Hm, actually I think that ends up not doing everything I want. DigestExt::Hash ends up not implementing serde::Deserialize<’_> and I don’t know how to add that constraint to the DigestExt specification. If it were possible to specify how Hash would look for all impls of DigestExt I think that could work better. Unless this is also possible (I would really like to avoid adding a lifetime parameter to DigestExt everywhere though)?

Try to enable serde feature for generic-array crate. But are you sure you don’t want to use hex representation of the hash value? If I am not mistaken using serde you’ll serialize Hash into array representation, i.e. you’ll get “[255, 0, 255]” and not “ff00ff”.

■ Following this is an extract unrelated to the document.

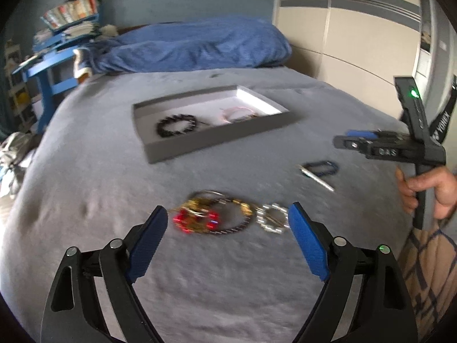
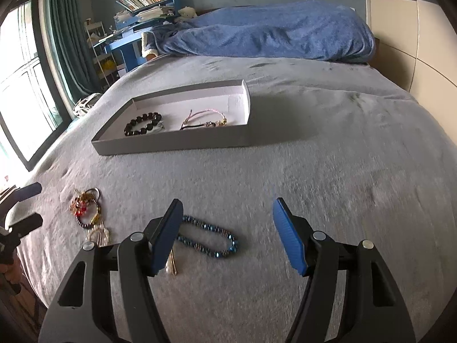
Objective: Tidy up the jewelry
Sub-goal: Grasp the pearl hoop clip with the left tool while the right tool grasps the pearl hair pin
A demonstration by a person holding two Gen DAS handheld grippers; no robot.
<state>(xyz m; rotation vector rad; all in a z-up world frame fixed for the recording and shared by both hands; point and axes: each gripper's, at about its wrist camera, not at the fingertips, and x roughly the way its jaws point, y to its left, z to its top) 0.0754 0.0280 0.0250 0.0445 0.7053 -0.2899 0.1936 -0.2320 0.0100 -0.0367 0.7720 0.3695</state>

I have that feature already enabled, it isn’t what I was getting at. By having Hash as a type alias I know it impls Deserialize<'de>. Basically what I want is an associated type alias I think, where such impls would be clear (Digest::Hash would impl Deserialize<'de> because GenericArray has such an impl). Specifying the same with trait bounds becomes very cumbersome because you need to add a lifetime onto Digest itself for the constraints that have an explicit lifetime. Hash or GenericArray do not suffer this fate at all because the lifetimes can be “hidden” in the impls for those traits, but they would appear in the constraint as far as I understand it

Yeah, I think you need associated type constructors here to hang the lifetime parameter on the associated type rather than the trait itself.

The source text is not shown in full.